Talley spoke enthusiastically about Vogue’s choice, however. “Women today are empowered and women of power must be looked at in 2021 in a different prism. If Kamala Harris decided to be photographed in two ways, both are totally valid — the Michael Kors [Collection] pantsuit as well as the black uniform with the Converse sneakers. This is her uniform. The pink-and-green backdrop of that print cover reflects the colors of her sorority, AKA [Alpha Kappa Alpha] at Howard [University]. Therefore, she is signaling to all the Black women in the AKA sorority, ‘Look at your sister. Look at what your sister has done.’ This is inspirational and aspirational,” Talley said.

“Tired of this cancel culture,” he said. Talley added that he has also grown weary of all the nitpicking and people creating “a controversy that has been knitted, knitted brows over nothing over the internet. I am going to get in trouble for saying it, but I’m going to say it. I don’t care. They’re going to attack me. I couldn’t care less.”

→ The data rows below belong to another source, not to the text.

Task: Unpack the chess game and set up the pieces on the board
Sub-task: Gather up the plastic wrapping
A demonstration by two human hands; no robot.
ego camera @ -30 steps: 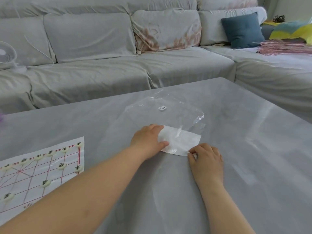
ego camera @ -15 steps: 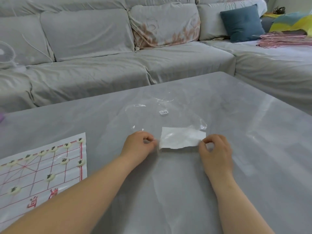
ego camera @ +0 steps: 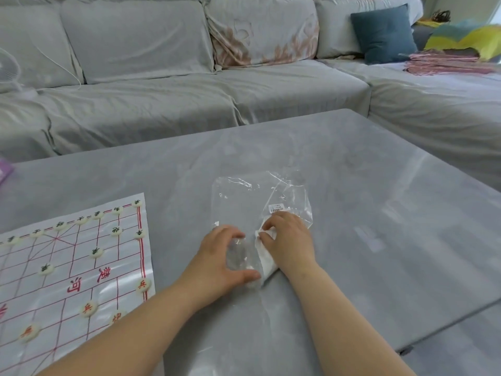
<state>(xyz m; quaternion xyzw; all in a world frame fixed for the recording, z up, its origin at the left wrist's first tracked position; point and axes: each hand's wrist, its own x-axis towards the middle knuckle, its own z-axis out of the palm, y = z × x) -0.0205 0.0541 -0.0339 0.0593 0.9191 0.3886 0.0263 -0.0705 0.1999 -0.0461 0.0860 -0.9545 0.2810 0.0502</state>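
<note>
Both hands are now closing together on the bag (ego camera: pixel 261 198), folding it smaller than 0.5 s ago. Left of the bag, the board (ego camera: pixel 81 264) is lying with pieces (ego camera: pixel 96 252) placed. Left hand (ego camera: pixel 217 263) and right hand (ego camera: pixel 287 240) are gripping bag and paper (ego camera: pixel 267 263). Judging by this, packaging is being tidied; next comes pressing the fold flat.

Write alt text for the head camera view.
Two bare hands, left hand and right hand, fold a clear crinkled plastic bag with a white paper slip on a grey table. A white Chinese chess board sheet with round cream pieces lies at left.
</note>
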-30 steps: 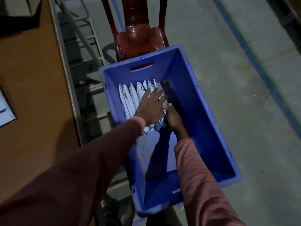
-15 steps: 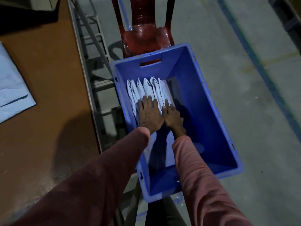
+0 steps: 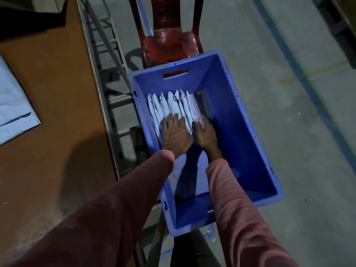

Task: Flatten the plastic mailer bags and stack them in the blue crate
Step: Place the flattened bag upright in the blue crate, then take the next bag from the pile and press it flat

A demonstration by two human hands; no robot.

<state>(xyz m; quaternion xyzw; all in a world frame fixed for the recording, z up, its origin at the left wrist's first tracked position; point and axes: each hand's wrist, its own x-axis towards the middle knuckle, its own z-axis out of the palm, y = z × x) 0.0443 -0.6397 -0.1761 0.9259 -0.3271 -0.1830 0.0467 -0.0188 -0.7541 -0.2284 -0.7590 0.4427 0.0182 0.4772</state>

As a history-making politician — the first female vice president in the U.S., as well as the first Black and Asian American to be elected to the office — Harris’ power comes from her very being, Talley emphasized. “This is history. What she wears is of no importance. Her power comes from her very being. She is there on that cover as that human being, as that individual, who is Kamala Harris, who has gone through the journey from her immigrant parents in California to attorney general, the only female Black senator to vice president,” Talley said.

Now is not the time for people to be sitting around whingeing about Harris not wearing a skirt or a suit, or not looking like a vice president behind a desk with a flag, he said. “She is still empowered with that look, and that is an original look that she has worn. She has chosen to wear Converse sneakers. They were not imposed upon her. That is her invention. We saw it several times all over the campaign trail. That is her sense of elegance and comfort.”

Having chronicled his 30-some-odd years and unceremonious departure from Vogue in his memoir, “The Chiffon Trenches,” Talley was nothing but positive in discussing Harris’ images for the magazine. “It just reflects that Vogue creates its own norms, and its own originality…people can have their own opinions about it. Both covers work. I know nothing about the controversy of how this was chosen. I would imagine Anna [Wintour] made the final decision and I’m sure that Kamala Harris is pleased with both images because she’s a strong woman.”

Talley added, “I don’t know her but she projects strength and power. And she’s fierce.”